As I mentioned recently, the Ubuntu Technical Board is reviewing the most popular topics in Ubuntu Brainstorm and coordinating official responses on behalf of the project. This means that the most popular topics on Ubuntu Brainstorm receive expert answers from the people working in these areas.

This is the first batch, and we plan to repeat this process each quarter. We’ll use feedback and experiences from this run to improve it for next time, so let us know what you think.

Power management (idea #24782)

Laptops are now outselling desktops globally, and laptop owners want to get the most out of their expensive and heavy batteries. So it’s no surprise that people are wondering about improved power management in Ubuntu. This is a complex topic which spans the Linux software stack, and certainly isn’t an issue which will be “solved” in the foreseeable future, but we see a lot of good work being done in this area.

To tell us about it, Amit Kucheria, Ubuntu kernel developer and leader of the Linaro working group on Power Management, contributed a great writeup on this topic, with technical analysis, tips and recommendations, and a look at what’s coming next.

I am going to attempt to summarize the various use profiles and what Ubuntu does (or can do) to prolong battery life in those profiles. Power management, when done right, should not require the user to make several (difficult) choices. It should just work – providing a good balance of performance and battery life.

IP address conflicts (idea #25648)

IP addressing is a subject that most people should never have to think about.

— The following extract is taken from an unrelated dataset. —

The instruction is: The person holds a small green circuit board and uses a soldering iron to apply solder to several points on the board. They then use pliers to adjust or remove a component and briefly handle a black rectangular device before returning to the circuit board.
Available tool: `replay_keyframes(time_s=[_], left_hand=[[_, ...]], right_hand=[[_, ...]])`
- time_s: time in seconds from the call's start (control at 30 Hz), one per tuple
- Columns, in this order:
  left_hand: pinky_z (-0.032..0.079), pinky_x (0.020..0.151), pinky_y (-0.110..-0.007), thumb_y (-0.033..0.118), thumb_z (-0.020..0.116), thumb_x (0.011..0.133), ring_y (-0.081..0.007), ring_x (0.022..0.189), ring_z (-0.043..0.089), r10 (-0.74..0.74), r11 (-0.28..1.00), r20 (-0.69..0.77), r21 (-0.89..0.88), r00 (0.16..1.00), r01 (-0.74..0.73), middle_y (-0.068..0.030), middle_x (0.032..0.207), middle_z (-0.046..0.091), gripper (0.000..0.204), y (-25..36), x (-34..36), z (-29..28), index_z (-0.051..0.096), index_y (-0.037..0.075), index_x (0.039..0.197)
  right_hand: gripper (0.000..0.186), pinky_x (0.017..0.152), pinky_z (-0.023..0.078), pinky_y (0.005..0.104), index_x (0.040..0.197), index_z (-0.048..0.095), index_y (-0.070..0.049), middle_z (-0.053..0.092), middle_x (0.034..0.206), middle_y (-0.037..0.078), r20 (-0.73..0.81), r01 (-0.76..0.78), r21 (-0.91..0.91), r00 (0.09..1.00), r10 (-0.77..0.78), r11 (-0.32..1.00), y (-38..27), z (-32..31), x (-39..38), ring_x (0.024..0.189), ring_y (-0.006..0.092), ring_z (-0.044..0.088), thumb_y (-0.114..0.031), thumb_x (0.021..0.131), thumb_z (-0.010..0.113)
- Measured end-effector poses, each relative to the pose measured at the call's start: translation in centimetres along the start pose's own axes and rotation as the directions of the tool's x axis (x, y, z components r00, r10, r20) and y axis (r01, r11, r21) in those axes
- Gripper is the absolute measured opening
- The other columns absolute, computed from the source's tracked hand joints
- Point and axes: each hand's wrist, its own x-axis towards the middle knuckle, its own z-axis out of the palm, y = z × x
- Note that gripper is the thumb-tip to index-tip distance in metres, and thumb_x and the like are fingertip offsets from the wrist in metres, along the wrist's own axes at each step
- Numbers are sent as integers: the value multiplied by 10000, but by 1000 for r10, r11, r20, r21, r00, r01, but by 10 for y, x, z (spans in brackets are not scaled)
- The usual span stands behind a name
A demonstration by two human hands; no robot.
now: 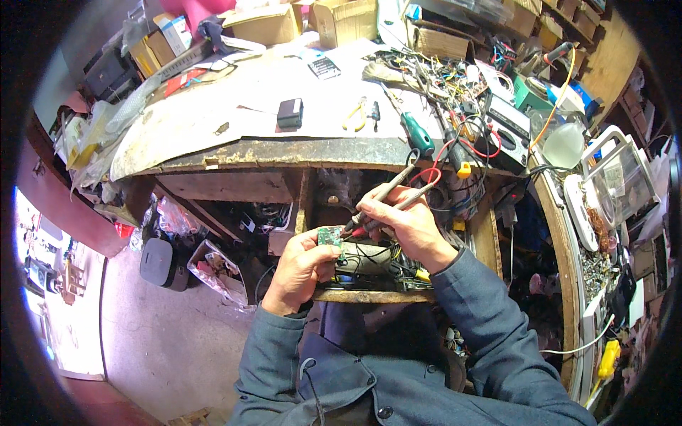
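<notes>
My left hand [302,266] pinches a small green circuit board [329,236] between thumb and fingers, above an open drawer [376,297]. In my right hand [415,224] are two grey test probes [394,183], held together somewhat like chopsticks. Their tips point down and left, close beside the board's right edge; whether they touch it I cannot tell. A red lead [439,157] and a dark lead run from the probes back toward the bench. Just beyond the probes, a green-handled screwdriver [418,135] lies at the bench's front edge.
On the bench [206,135] sit a small black box [290,113] and yellow-handled pliers [353,117]. Tangled wires [433,82] and a device with a round dial [508,128] crowd the right. Cardboard boxes [344,21] line the back. A black case [163,264] stands on the floor at left.
</notes>
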Motion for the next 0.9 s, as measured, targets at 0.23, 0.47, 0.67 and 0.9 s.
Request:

When something isn’t working, and two computers end up with the same IP address, it can be hard to tell what’s wrong. I was personally surprised to find this one near the top of the list on Ubuntu Brainstorm, since it seems unlikely to be a very common problem. Nonetheless, it was voted up, and we’re listening.

There is a tool called ipwatchd which is already available in the package repository, and was created specifically to address this problem. This seems like a further indication that this problem may be more widespread than I might assume.

The idea has already been marked as “implemented” in Brainstorm based on the existence of this package, but that doesn’t help people who have never heard of ipwatchd, much less found and installed it.

What do you think? Have you ever run into this problem? Would it have helped you if your computer had told you what was wrong, or would it have only confused you further? Is it worth considering this for inclusion in the default install? Post your comments in Brainstorm.

Selecting the only available username to login (idea #6974)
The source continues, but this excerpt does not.